The Chittagong Development Authority (CDA) was established by the government of East Pakistan in 1959 to manage this growth and drew up a master plan to be reviewed every five years to plan its urban development. By 1961 the CDA had drawn up a regional plan covering an area of 212 sqmi and a master plan covering an area of 100 sqmi. Over the decades, especially after the losses of 1971, the master plan developed into several specific areas of management, including the Multi-Sectoral Investment Plan for drainage and flood-protection of Chittagong City and a plan for easing the traffic congestion and making the system more efficient.

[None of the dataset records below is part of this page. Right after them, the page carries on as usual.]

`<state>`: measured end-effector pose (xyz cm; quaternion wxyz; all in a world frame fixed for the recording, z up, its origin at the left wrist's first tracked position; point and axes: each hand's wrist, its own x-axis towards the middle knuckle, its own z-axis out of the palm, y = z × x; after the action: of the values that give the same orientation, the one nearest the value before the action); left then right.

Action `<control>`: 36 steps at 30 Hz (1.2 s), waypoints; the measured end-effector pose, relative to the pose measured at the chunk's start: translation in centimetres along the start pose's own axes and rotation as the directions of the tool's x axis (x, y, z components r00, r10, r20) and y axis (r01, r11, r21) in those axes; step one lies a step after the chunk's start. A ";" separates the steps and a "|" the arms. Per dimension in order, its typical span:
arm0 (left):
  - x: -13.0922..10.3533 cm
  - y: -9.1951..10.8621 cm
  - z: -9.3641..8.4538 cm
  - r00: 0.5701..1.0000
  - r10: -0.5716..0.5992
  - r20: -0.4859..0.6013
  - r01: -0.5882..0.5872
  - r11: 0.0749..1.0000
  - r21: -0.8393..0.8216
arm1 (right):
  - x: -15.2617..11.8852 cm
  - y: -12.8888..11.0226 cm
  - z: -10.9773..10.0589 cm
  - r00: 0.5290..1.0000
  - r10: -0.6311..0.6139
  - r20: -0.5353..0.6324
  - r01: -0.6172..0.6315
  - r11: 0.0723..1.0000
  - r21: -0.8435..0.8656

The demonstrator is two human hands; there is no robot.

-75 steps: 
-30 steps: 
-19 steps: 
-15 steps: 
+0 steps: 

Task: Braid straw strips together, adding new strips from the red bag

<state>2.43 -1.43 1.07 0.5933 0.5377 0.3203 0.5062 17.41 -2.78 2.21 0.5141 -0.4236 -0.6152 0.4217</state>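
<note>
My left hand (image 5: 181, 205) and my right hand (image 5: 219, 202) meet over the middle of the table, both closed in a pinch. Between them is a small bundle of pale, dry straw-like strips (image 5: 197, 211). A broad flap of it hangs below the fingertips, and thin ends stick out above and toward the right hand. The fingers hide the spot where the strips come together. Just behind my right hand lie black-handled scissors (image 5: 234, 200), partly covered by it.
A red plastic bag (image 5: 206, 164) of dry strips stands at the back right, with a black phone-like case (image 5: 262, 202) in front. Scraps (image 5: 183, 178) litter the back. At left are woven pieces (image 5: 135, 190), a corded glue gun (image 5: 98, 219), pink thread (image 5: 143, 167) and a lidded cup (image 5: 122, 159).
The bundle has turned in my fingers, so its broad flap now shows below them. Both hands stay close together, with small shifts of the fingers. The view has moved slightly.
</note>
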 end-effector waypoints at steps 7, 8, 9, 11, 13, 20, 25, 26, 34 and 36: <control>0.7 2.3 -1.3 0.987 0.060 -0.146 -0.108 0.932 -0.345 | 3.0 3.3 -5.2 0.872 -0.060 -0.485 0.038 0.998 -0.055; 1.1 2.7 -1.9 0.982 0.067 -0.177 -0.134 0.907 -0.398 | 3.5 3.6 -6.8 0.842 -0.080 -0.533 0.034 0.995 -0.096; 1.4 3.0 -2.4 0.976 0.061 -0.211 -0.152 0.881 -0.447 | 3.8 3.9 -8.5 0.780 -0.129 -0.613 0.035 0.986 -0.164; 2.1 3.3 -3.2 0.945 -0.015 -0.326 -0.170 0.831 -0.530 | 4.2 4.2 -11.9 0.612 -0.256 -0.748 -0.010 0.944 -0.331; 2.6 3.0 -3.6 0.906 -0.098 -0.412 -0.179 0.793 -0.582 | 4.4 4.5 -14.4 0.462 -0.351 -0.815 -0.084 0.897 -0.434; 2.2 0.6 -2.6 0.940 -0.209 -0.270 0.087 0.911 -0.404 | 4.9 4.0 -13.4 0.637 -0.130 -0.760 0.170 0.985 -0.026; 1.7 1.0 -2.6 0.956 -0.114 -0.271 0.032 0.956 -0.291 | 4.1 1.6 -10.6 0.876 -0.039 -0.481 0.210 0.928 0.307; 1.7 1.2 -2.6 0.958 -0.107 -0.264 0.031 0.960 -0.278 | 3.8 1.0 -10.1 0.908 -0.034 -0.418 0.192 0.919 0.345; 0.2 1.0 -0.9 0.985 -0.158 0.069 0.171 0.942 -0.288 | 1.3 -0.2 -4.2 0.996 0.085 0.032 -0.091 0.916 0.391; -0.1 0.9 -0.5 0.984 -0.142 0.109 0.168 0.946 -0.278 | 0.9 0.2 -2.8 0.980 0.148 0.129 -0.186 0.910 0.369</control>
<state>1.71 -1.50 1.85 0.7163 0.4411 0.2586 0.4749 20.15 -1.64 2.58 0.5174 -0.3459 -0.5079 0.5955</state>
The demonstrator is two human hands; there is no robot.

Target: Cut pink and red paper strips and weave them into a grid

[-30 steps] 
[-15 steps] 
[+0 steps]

The Chattogram Polytechnic Institute was established in 1962,University of Chittagong was founded in November 1966.

During the Bangladesh Liberation War in 1971, Chittagong witnessed heavy fighting between rebel Bengali military regiments and the Pakistan Army as the latter was denied access to the port. It covered Sector 1 in the Mukti Bahini chain of command, being commanded by Major Ziaur Rahman and later Captain Rafiqul Islam. The Bangladeshi Declaration of Independence was broadcast from Kalurghat Radio Station and transmitted internationally through foreign ships in Chittagong Port. Ziaur Rahman and M A Hannan were responsible for announcing the independence declaration from Chittagong on behalf of Sheikh Mujibur Rahman from the Swadhin Bangla Betar Kendra. The Pakistani military, and supporting Razakar militias, carried out widespread atrocities against civilians in the city. Mukti Bahini naval commandos drowned several Pakistani warships during Operation Jackpot in August 1971. In December 1971, the Bangladesh Air Force and the Indian Air Force carried out heavy bombing of facilities occupied by the Pakistani military. A naval blockade was also enforced.

==Bangladesh==
Following the independence of Bangladesh, the city underwent a major rehabilitation and reconstruction programme and regained its status as an important port within a few years.

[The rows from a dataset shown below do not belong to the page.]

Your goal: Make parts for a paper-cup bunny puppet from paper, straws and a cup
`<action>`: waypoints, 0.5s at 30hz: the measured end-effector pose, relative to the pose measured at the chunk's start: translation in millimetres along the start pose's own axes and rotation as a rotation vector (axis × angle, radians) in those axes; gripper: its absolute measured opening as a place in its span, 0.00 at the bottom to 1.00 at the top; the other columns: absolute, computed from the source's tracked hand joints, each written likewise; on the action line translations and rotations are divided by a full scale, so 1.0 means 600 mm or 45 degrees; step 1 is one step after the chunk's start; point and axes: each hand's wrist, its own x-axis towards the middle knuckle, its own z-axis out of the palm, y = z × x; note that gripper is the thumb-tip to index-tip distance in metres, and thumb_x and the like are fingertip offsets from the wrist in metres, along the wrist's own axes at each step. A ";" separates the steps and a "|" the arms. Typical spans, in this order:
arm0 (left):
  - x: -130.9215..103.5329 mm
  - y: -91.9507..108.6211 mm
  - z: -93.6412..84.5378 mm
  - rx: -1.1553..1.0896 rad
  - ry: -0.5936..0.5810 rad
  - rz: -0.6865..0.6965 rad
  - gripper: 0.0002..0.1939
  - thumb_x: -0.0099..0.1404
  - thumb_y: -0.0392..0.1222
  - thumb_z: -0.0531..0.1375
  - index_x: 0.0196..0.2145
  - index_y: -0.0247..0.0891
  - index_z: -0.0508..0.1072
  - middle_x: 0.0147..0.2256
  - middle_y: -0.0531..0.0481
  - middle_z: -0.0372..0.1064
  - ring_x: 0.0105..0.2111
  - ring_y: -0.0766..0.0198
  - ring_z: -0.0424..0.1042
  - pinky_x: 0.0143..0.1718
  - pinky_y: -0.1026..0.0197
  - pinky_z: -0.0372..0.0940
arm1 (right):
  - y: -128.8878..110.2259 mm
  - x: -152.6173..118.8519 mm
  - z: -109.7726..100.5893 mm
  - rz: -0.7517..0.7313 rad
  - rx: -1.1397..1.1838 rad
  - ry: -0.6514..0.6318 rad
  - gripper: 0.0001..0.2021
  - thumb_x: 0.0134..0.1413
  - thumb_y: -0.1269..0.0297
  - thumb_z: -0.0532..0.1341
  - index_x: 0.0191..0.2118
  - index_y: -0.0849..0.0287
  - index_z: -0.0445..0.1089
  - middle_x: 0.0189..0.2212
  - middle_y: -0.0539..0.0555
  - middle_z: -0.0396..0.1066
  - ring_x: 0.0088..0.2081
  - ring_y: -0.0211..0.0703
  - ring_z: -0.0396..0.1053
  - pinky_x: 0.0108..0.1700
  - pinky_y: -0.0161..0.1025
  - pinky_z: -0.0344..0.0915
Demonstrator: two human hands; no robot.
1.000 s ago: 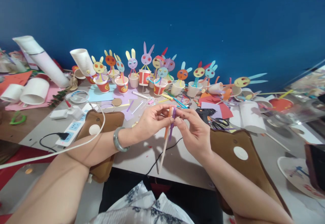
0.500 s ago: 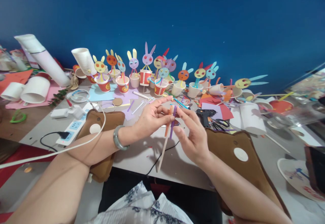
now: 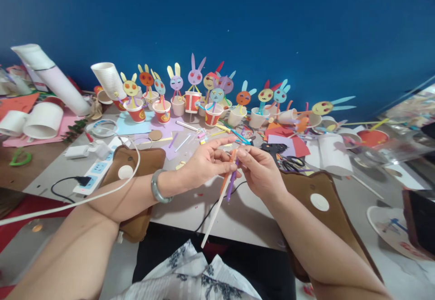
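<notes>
Over the desk's front part, my left hand (image 3: 209, 162) pinches a pale stick (image 3: 215, 216) that slants down toward me. An orange paper strip (image 3: 233, 156) lies along its upper end, held with it. My right hand (image 3: 260, 171) grips the top of a purple paper strip (image 3: 231, 187) between thumb and fingers, close against the stick. My fingers hide where the strips and the stick meet. Behind my hands stand several paper rabbits in cups, among them a purple-headed rabbit (image 3: 195, 77) and an orange-headed rabbit (image 3: 244, 97).
A glue gun (image 3: 272, 148) and black scissors (image 3: 292, 163) lie right of my hands. Brown cushioned pads (image 3: 314, 186) rest on either side. A power strip (image 3: 97, 171) with a white cable crosses near my left arm. White paper cups (image 3: 335, 155) lie at right.
My right hand's fingers have closed in on the purple strip's top. The stick's lower end has come nearer to me and left. The view has shifted slightly.
</notes>
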 end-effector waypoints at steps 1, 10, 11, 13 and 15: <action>0.001 0.000 -0.001 -0.005 0.002 -0.005 0.40 0.57 0.41 0.73 0.63 0.38 0.63 0.26 0.57 0.73 0.30 0.63 0.80 0.31 0.65 0.70 | 0.002 -0.001 0.000 -0.020 -0.006 0.018 0.18 0.48 0.46 0.72 0.27 0.56 0.73 0.27 0.50 0.70 0.24 0.37 0.65 0.21 0.35 0.65; 0.003 -0.001 -0.002 0.039 -0.032 -0.254 0.21 0.56 0.49 0.74 0.37 0.33 0.72 0.32 0.45 0.79 0.29 0.64 0.79 0.30 0.65 0.71 | 0.007 0.013 -0.008 -0.182 -0.042 0.251 0.17 0.49 0.47 0.72 0.26 0.55 0.73 0.22 0.47 0.68 0.25 0.34 0.64 0.28 0.34 0.66; 0.003 -0.001 -0.002 0.038 -0.036 -0.262 0.21 0.55 0.50 0.74 0.35 0.33 0.72 0.32 0.45 0.79 0.29 0.64 0.79 0.29 0.65 0.70 | 0.007 0.015 -0.009 -0.164 -0.020 0.245 0.18 0.48 0.46 0.72 0.27 0.55 0.73 0.22 0.47 0.68 0.25 0.34 0.64 0.27 0.34 0.66; 0.004 -0.002 -0.001 0.016 -0.030 -0.259 0.22 0.54 0.50 0.74 0.35 0.33 0.71 0.31 0.46 0.79 0.28 0.65 0.79 0.28 0.65 0.69 | 0.007 0.017 -0.011 -0.091 0.009 0.203 0.20 0.48 0.42 0.71 0.28 0.55 0.75 0.22 0.48 0.68 0.24 0.35 0.65 0.25 0.34 0.66; 0.006 -0.004 -0.002 -0.014 -0.028 -0.257 0.22 0.53 0.50 0.75 0.34 0.33 0.71 0.31 0.46 0.79 0.28 0.64 0.79 0.28 0.65 0.70 | 0.008 0.018 -0.012 0.003 -0.002 0.146 0.21 0.49 0.40 0.70 0.32 0.56 0.76 0.21 0.47 0.68 0.21 0.35 0.64 0.22 0.35 0.65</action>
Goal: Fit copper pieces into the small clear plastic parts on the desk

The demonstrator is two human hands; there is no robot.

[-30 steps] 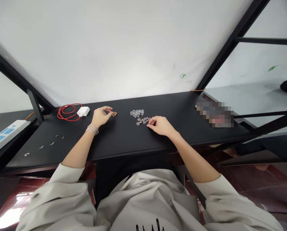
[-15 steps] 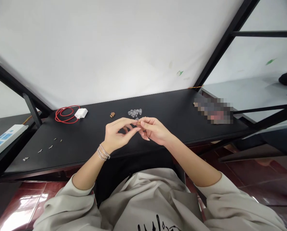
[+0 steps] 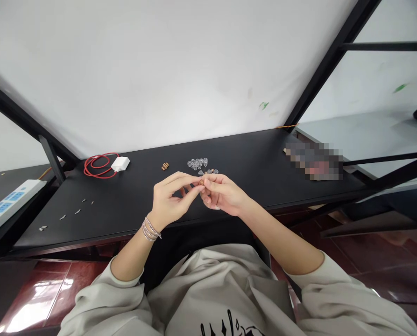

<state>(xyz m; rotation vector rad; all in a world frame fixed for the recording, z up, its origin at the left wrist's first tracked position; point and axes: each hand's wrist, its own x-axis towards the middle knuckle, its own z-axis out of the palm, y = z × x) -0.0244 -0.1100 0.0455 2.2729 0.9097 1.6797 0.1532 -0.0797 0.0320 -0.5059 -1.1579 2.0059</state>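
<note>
My left hand (image 3: 175, 196) and my right hand (image 3: 224, 192) meet above the front of the black table (image 3: 141, 196). Between their pinched fingertips is a small brown bead (image 3: 201, 182), gripped from both sides. The right hand's lower fingers are curled under it. Just behind the hands lies a group of clear beads (image 3: 197, 163), and closer to the fingers sit a few more clear and brown pieces (image 3: 211, 171), partly hidden. A small cluster of brown beads (image 3: 165, 166) rests left of the clear ones.
A white adapter (image 3: 120, 163) with a red cable (image 3: 95, 176) lies at the back left. Small pale pieces (image 3: 63, 217) are scattered at the front left, near a white power strip (image 3: 10, 203). A pixelated item (image 3: 313, 161) lies at the right.
The view has shifted slightly. My hands have moved a little lower relative to the beads, and brown and clear pieces behind my right fingers now show. Both hands still pinch together.
</note>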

After the war, the Soviet Navy was tasked with clearing mines in Chittagong Port and restoring its operational capability. 22 vessels of the Soviet Pacific Fleet sailed from Vladivostok to Chittagong in May 1972. The process of clearing mines in the dense water harbour took nearly a year, and claimed the life of one Soviet marine. Chittagong soon regained its status as a major port, with cargo tonnage surpassing pre-war levels in 1973. In free market reforms launched by President Ziaur Rahman in the late 1970s, the city became home to the first export processing zones in Bangladesh. Zia was assassinated during an attempted military coup in Chittagong in 1981. The 1991 Bangladesh cyclone inflicted heavy damage on the city. The Japanese government financed the construction of several heavy industries and an international airport in the 1980s and 90s. Bangladeshi private sector investments increased since 1991, especially with the formation of the Chittagong Stock Exchange in 1995. The port city has been the pivot of Bangladesh's emerging economy in recent years, with the country's rising GDP growth rate.